Acting on an informant’s tip received Jan. 16 that Phillips and McKinney would “be cooking meth” at the mobile home, two detectives went to investigate, task force officer Troy Willard testified Wednesday. As they approached, they could “smell the ether” that is released when meth is being cooked, he said. The odor got stronger as they knocked on the door.

Gibbs opened the door in response to the officers’ knock, Willard said. When the door opened, they also could see Phillips and McKinney inside, he said.

After obtaining a search warrant, the officers entered the mobile home and found a “one-step lab” in the process of cooking meth, Willard said as he was questioned by County Attorney Marc Robbins.

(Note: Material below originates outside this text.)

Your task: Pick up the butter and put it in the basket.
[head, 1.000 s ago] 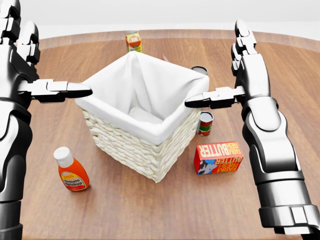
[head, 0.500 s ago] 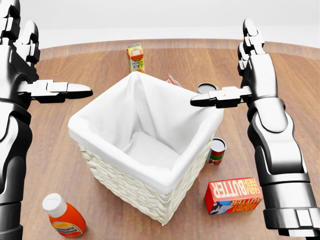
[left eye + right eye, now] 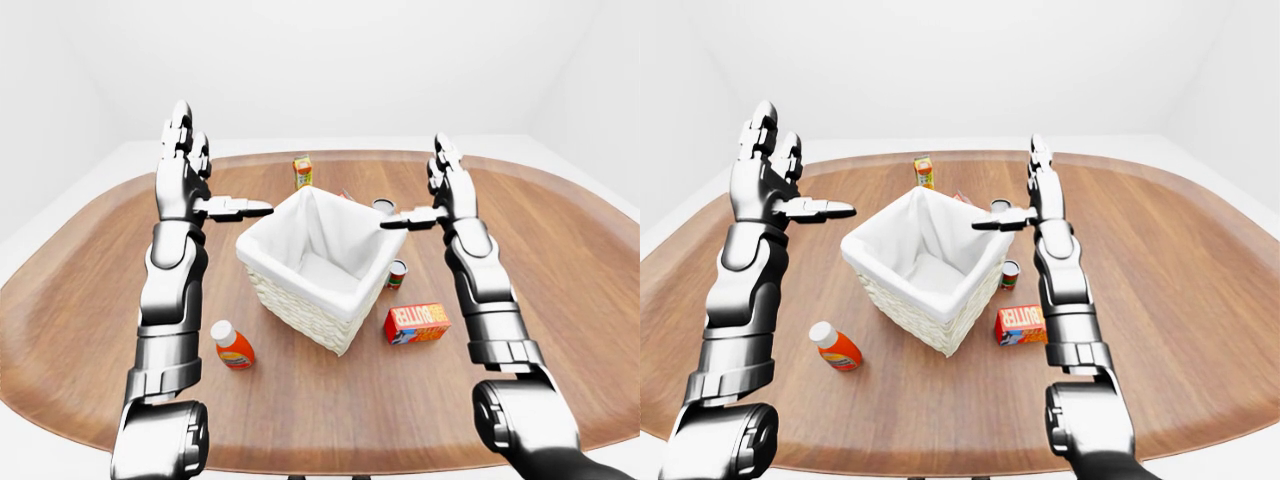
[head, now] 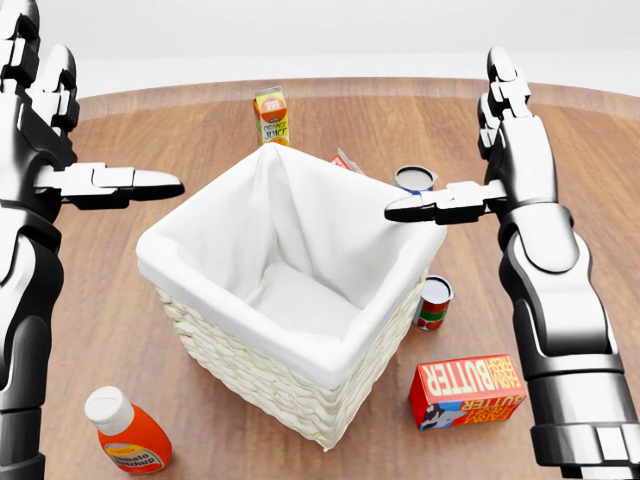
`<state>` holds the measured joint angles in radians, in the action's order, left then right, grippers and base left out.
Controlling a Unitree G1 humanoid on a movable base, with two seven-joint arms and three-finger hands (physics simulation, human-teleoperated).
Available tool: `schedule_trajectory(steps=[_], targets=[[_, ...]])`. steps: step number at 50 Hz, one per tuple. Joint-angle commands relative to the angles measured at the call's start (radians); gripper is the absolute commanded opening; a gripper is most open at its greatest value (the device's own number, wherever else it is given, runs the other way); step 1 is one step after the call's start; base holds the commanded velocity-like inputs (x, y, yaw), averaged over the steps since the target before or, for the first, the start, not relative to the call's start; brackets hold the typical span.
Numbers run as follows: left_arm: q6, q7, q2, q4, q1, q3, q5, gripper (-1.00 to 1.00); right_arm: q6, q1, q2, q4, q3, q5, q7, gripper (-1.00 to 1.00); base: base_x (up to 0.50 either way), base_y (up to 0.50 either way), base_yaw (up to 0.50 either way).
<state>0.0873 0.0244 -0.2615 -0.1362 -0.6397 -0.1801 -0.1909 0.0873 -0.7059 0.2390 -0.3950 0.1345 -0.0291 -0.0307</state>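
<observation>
butter box [image 4: 467, 391] lying on table [image 4: 620, 200] beside white-lined wicker basket [image 4: 285, 355], ungrasped; left hand [image 4: 45, 150] and right hand [image 4: 505, 150] hovering, fingers spread, holding nothing; everything remaining.

Bare table [image 4: 330, 455] lies below the butter [image 4: 467, 392]; the basket [image 4: 285, 385] crowds its left side, a small can [image 4: 433, 302] stands just above it.

Bright, even, diffuse light from above — soft, faint shadows sit just beneath the basket [image 4: 290, 380] and the butter [image 4: 468, 392]. The renders are sharp throughout, no blur; both eye views bow the table [image 3: 90, 300] edge — wide-angle distortion.
</observation>
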Motion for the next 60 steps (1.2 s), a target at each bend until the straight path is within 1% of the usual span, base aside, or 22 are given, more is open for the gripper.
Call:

McKinney told the officers Gibbs had brought Mason jars, pseudoephedrine pills and ammonia to the site to prepare the illegal substance, Willard said.

Reading from the search warrant affidavit, which included information from the informant, Gibbs’ public advocate attorney Meena Mohanty asked Willard why the informant had said only Phillips and McKinney had obtained the precursors they would use to manufacture the methaphetamine.

The informant had no reason to hold back knowledge that Gibbs was involved, Mohanty said. “Isn’t that right?”

The investigators also had no idea how long Gibbs had been inside the mobile home when they arrived, Willard said in response to Mohanty’s questioning.

Willard agreed to the defense attorney’s assertion that the only thing tying Mr. Gibbs to the illegal activity other than McKinney’s statement was his presence there.

Mohanty told Judge Brandy O. Brown, “We don’t know how long Mr. Gibb was there.” He “could have been there only 30 seconds” before the officers arrived.

Because the informant had not previously named Gibbs as a suspect does not mean he was uninvolved in obtaining the ingredients or manufacturing process, Robbins said.

Brown said enough evidence had been given to let a grand jury decide whether Gibbs was “at the wrong place at the wrong time” or “actively involved.”

The judge refused to lower bond for either Gibbs or McKinney, set for each at $15,000 cash. However, she lowered Phillips’ bond from $15,000 cash to $7,500 cash or property.

Shawn Noe, charged with first-degree possession of a controlled substance-methamphetamine, first offense, waived his right to a preliminary hearing Wednesday, and a grand jury will hear his case.

Prostitution case

The cases of six people arrested Jan. 25 and charged with promoting protitution after Richmond Police raided three massage parlors was continued until March 9.

Robbins said all of the defense attorneys involved could not be present for the preminary hearing previously set for Wednesday.